Satellite observations reveal that changes in rainfall patterns affect crops and forests
A new NASA-led study has found that how the rain falls in a given year is almost as important to the world’s vegetation as the amount of precipitation. In a Dec. 11 report in the journal Nature, researchers found that even in years with similar total precipitation, plant growth conditions were lower in years with less and more rainfall. showed that they are different.
In years when rainfall was less frequent and concentrated, plants in drier environments like the southwestern United States were more likely to grow. In humid ecosystems, such as the rainforests of Central America, vegetation tended to deteriorate, perhaps because it could not withstand long dry seasons.
Scientists previously estimated that nearly half of the world’s vegetation is driven primarily by the amount of rain that falls each year. The role of diurnal variation is poorly understood, said lead author Andrew Feldman, a hydrologist and ecosystem scientist at NASA’s Goddard Space Flight Center in Greenbelt, Maryland. Changes in precipitation patterns are resulting in stronger storms and longer dry seasons between them than they did 100 years ago.
“You can think of it this way: If you have a houseplant, what would happen if you gave it a full pitcher of water on Sunday instead of a third of a pitcher of water on Monday, Wednesday, and Friday? ” said Feldman. When you scale this to the scale of the U.S. corn belt or rainforest, the answer could impact crop yields and ultimately the amount of carbon dioxide plants remove from the atmosphere.
blooming in the desert
The team, which included researchers from the U.S. Department of Agriculture and multiple universities, analyzed 20 years of field and satellite observations spanning millions of square miles. Their study area encompassed diverse landscapes from Siberia to the southern tip of Patagonia.

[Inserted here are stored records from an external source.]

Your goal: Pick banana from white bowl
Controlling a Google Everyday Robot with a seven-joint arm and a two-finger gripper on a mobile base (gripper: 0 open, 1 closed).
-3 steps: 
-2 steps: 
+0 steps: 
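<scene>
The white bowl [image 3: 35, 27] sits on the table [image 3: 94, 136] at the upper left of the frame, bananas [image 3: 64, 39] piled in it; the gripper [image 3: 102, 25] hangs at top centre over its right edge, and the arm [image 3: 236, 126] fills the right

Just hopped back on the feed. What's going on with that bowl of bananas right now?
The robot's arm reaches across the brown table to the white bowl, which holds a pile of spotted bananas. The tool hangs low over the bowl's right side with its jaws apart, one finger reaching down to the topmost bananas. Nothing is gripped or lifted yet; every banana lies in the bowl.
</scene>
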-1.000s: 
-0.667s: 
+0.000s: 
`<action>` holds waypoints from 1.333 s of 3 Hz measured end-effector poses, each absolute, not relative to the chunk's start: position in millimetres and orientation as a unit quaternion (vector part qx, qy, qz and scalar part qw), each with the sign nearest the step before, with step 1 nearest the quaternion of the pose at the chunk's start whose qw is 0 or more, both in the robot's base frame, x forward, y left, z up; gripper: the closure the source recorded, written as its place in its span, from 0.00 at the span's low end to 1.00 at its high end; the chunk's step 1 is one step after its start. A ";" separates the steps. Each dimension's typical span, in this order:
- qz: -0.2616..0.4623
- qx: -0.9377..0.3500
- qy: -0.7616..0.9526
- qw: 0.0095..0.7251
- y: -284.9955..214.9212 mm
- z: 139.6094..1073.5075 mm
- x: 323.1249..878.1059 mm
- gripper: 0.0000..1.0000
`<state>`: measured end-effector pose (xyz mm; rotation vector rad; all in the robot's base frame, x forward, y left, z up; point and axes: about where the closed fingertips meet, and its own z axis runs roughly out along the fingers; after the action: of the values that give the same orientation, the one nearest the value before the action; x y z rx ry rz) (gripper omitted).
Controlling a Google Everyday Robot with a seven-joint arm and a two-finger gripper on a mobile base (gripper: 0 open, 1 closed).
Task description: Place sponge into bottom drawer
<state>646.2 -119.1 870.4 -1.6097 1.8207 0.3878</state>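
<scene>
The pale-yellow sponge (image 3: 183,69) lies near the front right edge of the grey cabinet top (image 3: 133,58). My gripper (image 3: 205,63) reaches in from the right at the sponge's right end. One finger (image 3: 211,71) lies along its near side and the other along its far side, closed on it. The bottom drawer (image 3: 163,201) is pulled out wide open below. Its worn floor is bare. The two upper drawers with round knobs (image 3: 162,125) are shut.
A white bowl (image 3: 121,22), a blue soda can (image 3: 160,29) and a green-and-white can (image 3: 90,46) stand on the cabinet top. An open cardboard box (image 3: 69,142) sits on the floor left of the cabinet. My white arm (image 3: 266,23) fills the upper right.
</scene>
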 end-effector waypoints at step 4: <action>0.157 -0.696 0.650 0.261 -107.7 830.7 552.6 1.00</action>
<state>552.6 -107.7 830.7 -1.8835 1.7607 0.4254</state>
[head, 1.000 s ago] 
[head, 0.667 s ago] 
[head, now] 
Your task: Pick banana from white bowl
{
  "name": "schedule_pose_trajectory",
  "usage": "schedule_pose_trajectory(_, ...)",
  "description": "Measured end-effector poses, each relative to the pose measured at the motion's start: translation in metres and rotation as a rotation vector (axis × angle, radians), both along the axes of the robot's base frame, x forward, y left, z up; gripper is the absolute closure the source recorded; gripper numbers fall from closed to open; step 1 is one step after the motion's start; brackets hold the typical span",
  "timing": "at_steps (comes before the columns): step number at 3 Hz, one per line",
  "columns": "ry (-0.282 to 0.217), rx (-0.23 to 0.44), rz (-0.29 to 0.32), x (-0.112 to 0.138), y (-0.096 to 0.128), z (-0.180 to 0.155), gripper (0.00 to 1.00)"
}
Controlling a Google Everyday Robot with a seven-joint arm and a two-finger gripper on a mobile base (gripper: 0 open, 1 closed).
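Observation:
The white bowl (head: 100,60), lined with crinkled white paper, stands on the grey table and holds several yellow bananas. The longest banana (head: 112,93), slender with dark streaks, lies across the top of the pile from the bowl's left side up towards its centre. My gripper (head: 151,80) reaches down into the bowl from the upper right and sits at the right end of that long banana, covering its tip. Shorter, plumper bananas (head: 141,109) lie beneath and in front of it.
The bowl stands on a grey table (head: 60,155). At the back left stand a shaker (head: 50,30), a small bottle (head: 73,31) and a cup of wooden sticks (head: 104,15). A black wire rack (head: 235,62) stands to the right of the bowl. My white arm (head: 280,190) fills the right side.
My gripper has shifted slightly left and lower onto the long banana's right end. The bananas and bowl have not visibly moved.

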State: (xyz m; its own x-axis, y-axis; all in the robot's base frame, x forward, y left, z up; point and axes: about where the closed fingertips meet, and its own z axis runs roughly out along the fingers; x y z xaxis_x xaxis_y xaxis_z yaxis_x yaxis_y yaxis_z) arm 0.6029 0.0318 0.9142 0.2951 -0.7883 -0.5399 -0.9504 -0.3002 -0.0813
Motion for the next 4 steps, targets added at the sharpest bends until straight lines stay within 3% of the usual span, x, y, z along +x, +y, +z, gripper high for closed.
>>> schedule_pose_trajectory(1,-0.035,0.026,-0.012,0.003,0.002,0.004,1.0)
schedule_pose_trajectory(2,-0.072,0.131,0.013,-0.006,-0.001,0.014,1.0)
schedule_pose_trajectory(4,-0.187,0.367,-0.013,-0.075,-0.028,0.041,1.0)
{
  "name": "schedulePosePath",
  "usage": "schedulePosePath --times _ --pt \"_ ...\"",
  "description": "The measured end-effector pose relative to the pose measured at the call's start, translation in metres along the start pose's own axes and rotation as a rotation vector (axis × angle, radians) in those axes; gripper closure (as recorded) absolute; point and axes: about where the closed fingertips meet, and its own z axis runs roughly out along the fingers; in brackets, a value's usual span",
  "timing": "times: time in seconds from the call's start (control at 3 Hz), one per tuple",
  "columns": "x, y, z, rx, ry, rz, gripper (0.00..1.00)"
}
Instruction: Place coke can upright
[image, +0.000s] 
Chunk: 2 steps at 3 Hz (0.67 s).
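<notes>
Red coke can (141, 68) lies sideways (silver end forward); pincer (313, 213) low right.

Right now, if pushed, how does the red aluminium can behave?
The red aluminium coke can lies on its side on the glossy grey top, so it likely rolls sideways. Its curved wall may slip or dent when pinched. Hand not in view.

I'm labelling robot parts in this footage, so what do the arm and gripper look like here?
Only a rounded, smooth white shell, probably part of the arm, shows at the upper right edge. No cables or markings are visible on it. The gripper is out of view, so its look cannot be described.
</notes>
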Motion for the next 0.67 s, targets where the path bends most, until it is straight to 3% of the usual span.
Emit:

They found that plants, present on 42% of the Earth’s vegetation surface, are sensitive to daily fluctuations in rainfall. Just over half of them had better results, often showing an increase, in years with fewer but more rainy days. These include cultivated land as well as arid landscapes such as grasslands and deserts.
In contrast, low- and mid-latitude hardwood forests (e.g. oak, maple, beech) and tropical rainforests tended to fare worse under these conditions. The effects were particularly pronounced in the Indo-Pacific rainforests, including the Philippines and Indonesia.
Statistically, daily precipitation variations were almost as important as annual precipitation totals in driving global growth.
red light, green light
The new research is primarily based on NASA’s suite of missions, including the Integrated Multi-satellite Retrievals for GPM (IMERG) algorithm, which uses an international satellite network to provide rainfall and snowfall estimates for much of the Earth every 30 minutes. It depends on the dataset.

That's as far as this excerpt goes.